Unhealthy Food Searched for and Confiscated at Dickens School

By Jocelyn Levy | 2nd November 2020 | 8 min read

A school in Kent, named after Charles Dickens, has announced it will be searching for and confiscating unhealthy food from students. If the question is ‘please Sir, can I have some more mars bars?’, the answer is always no.

Confiscated and not returned

Much like Fagen’s gang of pickpockets, students at the Charles Dickens School were coming in, with pockets full of goodies! It was not uncommon to see students arriving with multi-packs of unhealthy snacks, sweets and even 2 litre bottles of fizzy drinks. The school said in a statement:

“We had noticed a deterioration in concentrations, learning and behaviour particularly from students bringing into school large multi-packs of unhealthy food, snacks and drinks.”

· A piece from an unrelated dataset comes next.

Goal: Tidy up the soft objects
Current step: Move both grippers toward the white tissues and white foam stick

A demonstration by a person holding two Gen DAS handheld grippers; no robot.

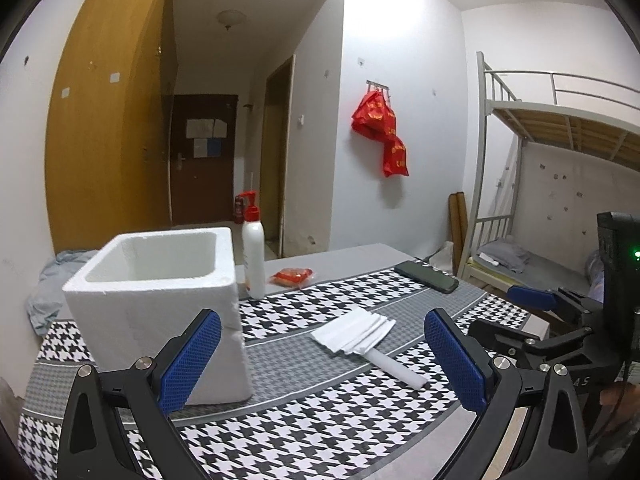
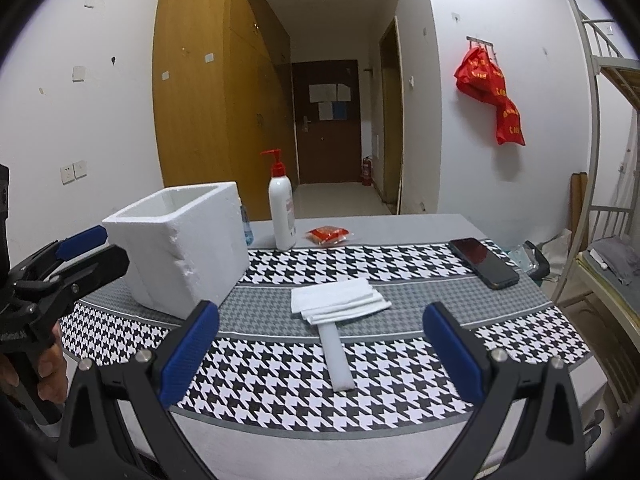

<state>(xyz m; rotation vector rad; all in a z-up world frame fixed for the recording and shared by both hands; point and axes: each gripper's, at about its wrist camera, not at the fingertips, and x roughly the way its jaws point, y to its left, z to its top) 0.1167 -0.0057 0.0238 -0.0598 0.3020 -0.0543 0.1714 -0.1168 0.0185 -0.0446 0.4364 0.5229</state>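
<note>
Centre frame, your path over the tablecloth (image 2: 280, 320) is open; the foam box (image 2: 180, 248) blocks the left.

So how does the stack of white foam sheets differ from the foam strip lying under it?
The foam sheets are wide, thin and fanned out in several layers; the foam strip is one narrow, thicker bar. The sheets lie crosswise, the strip runs toward the camera, its far end covered by them. Both are white and lie flat on the houndstooth cloth.

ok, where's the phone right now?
The phone lies flat on the far right of the houndstooth cloth, right of the pump bottle and beyond the white foam sheets; in the left wrist view it sits right of centre.
</note>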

As such, it recently announced on its website that such items would be banned. Daily bag searches would confiscate and not return any items found.

Helping parents out

It seems that most parents at the school are on board with the policy. There will no doubt be some parents who are unhappy items are not being returned at the end of the school day. Clearly though, the school believes the benefit of healthy food throughout the school day outweighs the negatives of such a policy.

At FasTrak we know healthy food is important for school children’s physical development and academic performance. And for the most part parents know this as well – they aren’t sending their kids to school with these unhealthy snacks. One parent of the school who supported the policy said:

“Of course, kids will buy them before and after school, so many parents have no idea what is being confiscated.”

Many parents send their children to school fully expecting them to spend the money they give them on school food. We all know that doesn’t always happen. Here at FasTrak, we believe our Cashless Catering can be a great solution to the problem.

When you use a cashless catering system, there is no need to send students to school with cash for lunch time. Everything is paid online in advanced, and accounts can be monitored by parents to see that their child is getting a school lunch every day.

Cutting unhealthy food

A cashless catering system, combined with a policy of banning unhealthy snacks is a good approach to improving the health of students at school and hopefully their concentration and behaviour in class. Now the only question that remains is, what do the teachers do with all the confiscated snacks?